Simulation Count	Standard Error
100	5%
1,000	1.6%
10,000	0.5%
100,000	0.16%

Code Implementation

import random

def random_playout(state, player):
    """
    From current position, both sides play randomly until game end

    Returns:
        1 if player wins, 0 if loses
    """
    current = state.copy()
    current_player = player

    while not is_terminal(current):
        legal_moves = get_legal_moves(current)
        if not legal_moves:
            current_player = opponent(current_player)
            continue

        # Choose randomly
        move = random.choice(legal_moves)
        current = apply_move(current, move)
        current_player = opponent(current_player)

    return 1 if get_winner(current) == player else 0


def monte_carlo_move_selection(state, player, num_simulations=10000):
    """
    Use Monte Carlo method to select best move
    """
    legal_moves = get_legal_moves(state)

    if len(legal_moves) == 0:
        return None

    # Allocate simulations to each legal move
    sims_per_move = num_simulations // len(legal_moves)

    best_move = None
    best_win_rate = -1

    for move in legal_moves:
        next_state = apply_move(state, move)

        wins = 0
        for _ in range(sims_per_move):
            wins += random_playout(next_state, opponent(player))

        # Opponent win rate low = my win rate high
        my_win_rate = 1 - (wins / sims_per_move)

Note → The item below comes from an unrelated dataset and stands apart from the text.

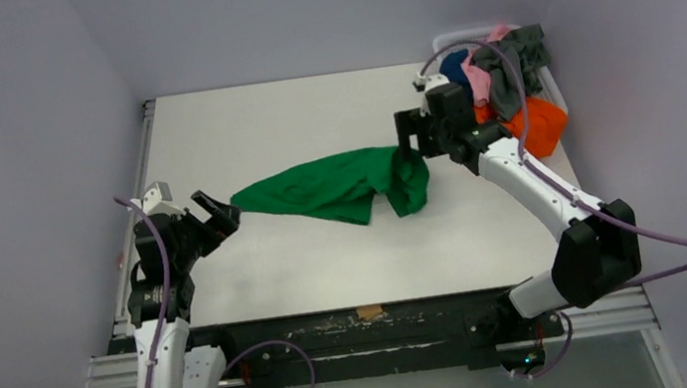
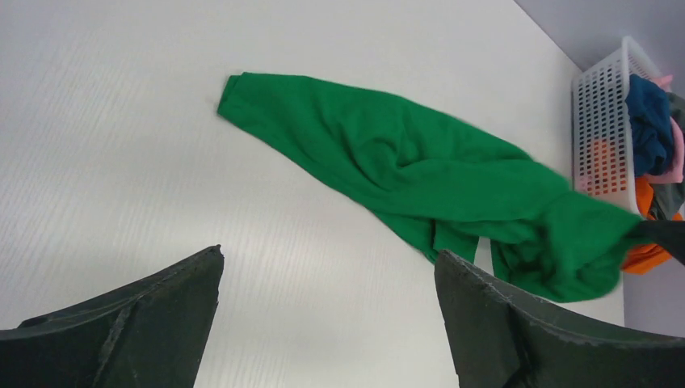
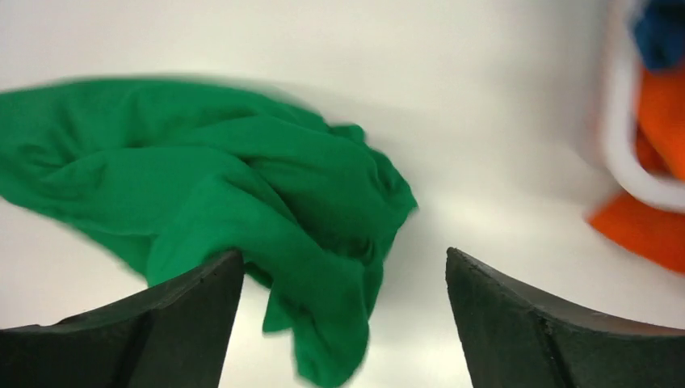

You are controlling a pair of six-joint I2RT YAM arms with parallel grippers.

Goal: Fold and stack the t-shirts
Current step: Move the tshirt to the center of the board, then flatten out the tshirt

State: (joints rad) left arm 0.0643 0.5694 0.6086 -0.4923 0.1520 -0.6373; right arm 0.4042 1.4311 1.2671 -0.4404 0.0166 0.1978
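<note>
The bright green t-shirt [image 1: 344,186] lies crumpled in a long heap across the middle of the white table [image 1: 290,121]. My left gripper [image 1: 221,210] is open and empty just left of the shirt's left tip; its wrist view shows the shirt [image 2: 420,170] ahead of the spread fingers [image 2: 329,252]. My right gripper [image 1: 410,140] is open above the shirt's bunched right end [image 3: 307,210], with the cloth below and between its fingers [image 3: 345,252], not gripped. The orange [image 1: 541,128], navy [image 1: 454,67], pink [image 1: 480,81] and grey [image 1: 518,61] shirts are piled at the back right.
The white lattice basket [image 2: 602,121] stands at the table's back right corner, with the pile spilling over its rim and orange cloth hanging out onto the table. Grey walls close in on both sides. The arm bases sit at the near edge.
</note>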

        if my_win_rate > best_win_rate:
            best_win_rate = my_win_rate
            best_move = move

    return best_move, best_win_rate

Advantages and Limitations

Advantages

No evaluation function needed: Completely relies on simulation
Works for any game: Only need to know the rules
Gives probability estimates: Knows "how certain"

Limitations

Too much randomness: Random play is very different from professional play
Requires many simulations: Tens of thousands per move
Tactical blind spots: Key tactics may be randomly missed

Pure Monte Carlo Performance in Go

Using pure Monte Carlo methods, Go programs could reach approximately:

Amateur 5-10 kyu level

This was better than previous pure Minimax + evaluation function programs, but still a huge gap from professional level.

MCTS Breakthrough (2006)

Birth of UCT Algorithm

In 2006, Remi Coulom proposed the MCTS (Monte Carlo Tree Search) algorithm, combining the advantages of tree search and Monte Carlo simulation. The same year, Levente Kocsis and Csaba Szepesvari proposed the UCT (Upper Confidence Bounds for Trees) algorithm, providing theoretical foundation for MCTS.

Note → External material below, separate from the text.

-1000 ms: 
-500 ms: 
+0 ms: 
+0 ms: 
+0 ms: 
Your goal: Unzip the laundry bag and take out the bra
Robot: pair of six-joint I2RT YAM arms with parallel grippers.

This was a milestone breakthrough for computer Go.

UCB1 Formula

The core of MCTS is the UCB1 (Upper Confidence Bound) formula:

\text{UCB1}(s, a) = \bar{X}_{s,a} + C \sqrt{\frac{\ln N_s}{n_{s,a}}}

Where:

$\bar{X}_{s,a}$ : Average value (win rate) of taking action $a$ in state $s$
$N_s$ : Total visits to state $s$
$n_{s,a}$ : Times action $a$ was taken in state $s$
$C$ : Exploration constant (usually $C = \sqrt{2}$ )

This formula cleverly balances exploitation (choosing known good) and exploration (trying unknown).

Four Phases of MCTS

載入中...

Each MCTS iteration contains four phases:

1. Selection

Starting from the root, use UCB1 formula to select child nodes until reaching a leaf node.

def select(node):
    """Use UCB1 to select best child node"""
    while node.is_fully_expanded():
        node = max(node.children,
                   key=lambda c: ucb1(c, node.visits))
    return node

def ucb1(child, parent_visits, C=1.414):
    """UCB1 formula"""
    if child.visits == 0:
        return float('inf')  # Unvisited nodes have priority

    exploitation = child.wins / child.visits
    exploration = C * math.sqrt(math.log(parent_visits) / child.visits)

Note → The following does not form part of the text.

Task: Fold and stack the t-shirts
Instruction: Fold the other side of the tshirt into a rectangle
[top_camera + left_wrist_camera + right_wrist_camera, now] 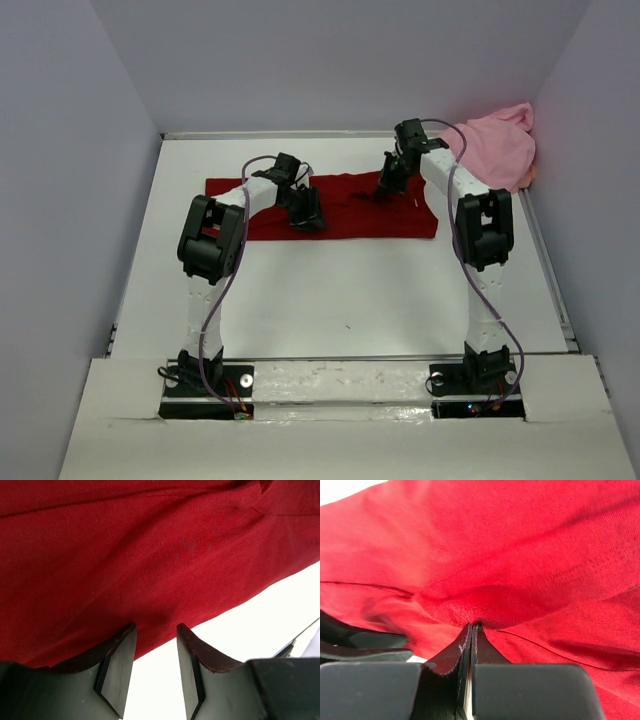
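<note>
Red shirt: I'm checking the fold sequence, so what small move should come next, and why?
Probably shut the left gripper on the edge of the red shirt. The right gripper is shut on a pinched ridge of cloth, while the left one stands open with the shirt's edge between its fingers, so both would hold before any lift.

Top view: light even and diffuse, probably from overhead; shadows faint, soft-edged. Desk (350, 290) very bright, near clipping. Wrist views: desk patches blown to pure white; dark red shirt (520, 555) saturated, weave sharp mid-frame; right end effector (471, 626) close to lens, slightly soft.
</note>
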Motion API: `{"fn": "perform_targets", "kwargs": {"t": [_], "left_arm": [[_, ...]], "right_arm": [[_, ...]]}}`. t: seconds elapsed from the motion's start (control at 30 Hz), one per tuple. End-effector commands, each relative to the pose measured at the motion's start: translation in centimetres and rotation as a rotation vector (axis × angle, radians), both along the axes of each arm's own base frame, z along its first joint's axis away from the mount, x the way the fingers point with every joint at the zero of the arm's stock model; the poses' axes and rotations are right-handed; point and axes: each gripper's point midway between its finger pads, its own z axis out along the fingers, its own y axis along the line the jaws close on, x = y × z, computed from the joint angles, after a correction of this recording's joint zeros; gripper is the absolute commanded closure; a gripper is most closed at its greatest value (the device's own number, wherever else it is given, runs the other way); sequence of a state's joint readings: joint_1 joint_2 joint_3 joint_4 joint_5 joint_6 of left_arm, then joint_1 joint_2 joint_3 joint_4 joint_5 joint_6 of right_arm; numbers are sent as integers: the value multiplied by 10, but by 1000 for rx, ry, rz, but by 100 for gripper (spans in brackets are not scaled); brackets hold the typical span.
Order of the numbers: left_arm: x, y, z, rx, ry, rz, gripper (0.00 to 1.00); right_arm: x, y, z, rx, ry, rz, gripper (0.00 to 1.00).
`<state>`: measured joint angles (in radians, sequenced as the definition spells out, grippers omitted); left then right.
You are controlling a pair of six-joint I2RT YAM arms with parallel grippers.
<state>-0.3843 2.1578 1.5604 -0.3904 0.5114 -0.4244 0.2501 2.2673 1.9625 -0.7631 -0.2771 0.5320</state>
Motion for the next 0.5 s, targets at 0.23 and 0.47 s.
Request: {"fn": "perform_targets", "kwargs": {"t": [0.23, 0.47], "left_arm": [[-26, 19, -32, 121, 90, -7, 48], [-31, 23, -31, 128, 92, -13, 48]], "right_arm": [[24, 19, -2, 66, -11, 7, 100], [50, 28, 1, 96, -53, 10, 100]]}}
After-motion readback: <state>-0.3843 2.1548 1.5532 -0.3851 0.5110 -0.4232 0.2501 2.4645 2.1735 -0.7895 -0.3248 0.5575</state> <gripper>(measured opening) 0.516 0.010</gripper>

    return exploitation + exploration

2. Expansion

Add one or more child nodes to the leaf node.

def expand(node, state):
    """Expand node"""
    legal_moves = get_legal_moves(state)
    untried = [m for m in legal_moves if m not in node.tried_moves]

    if untried:
        move = random.choice(untried)
        new_state = apply_move(state, move)
        child = Node(move=move, parent=node)
        node.children.append(child)
        node.tried_moves.add(move)
        return child, new_state

    return node, state

3. Simulation

From the new node, perform random simulation until game end.

def simulate(state, player):
    """Random simulation until game end"""
    return random_playout(state, player)

4. Backpropagation

Propagate the simulation result back to all ancestor nodes.

def backpropagate(node, result):
    """Propagate result to all ancestors"""
    while node is not None:
        node.visits += 1
        node.wins += result
        result = 1 - result  # Switch perspective
        node = node.parent

Complete MCTS Implementation

class MCTSNode:
    def __init__(self, move=None, parent=None):
        self.move = move
        self.parent = parent
        self.children = []
        self.wins = 0
        self.visits = 0
        self.tried_moves = set()

    def is_fully_expanded(self, legal_moves):
        return len(self.tried_moves) == len(legal_moves)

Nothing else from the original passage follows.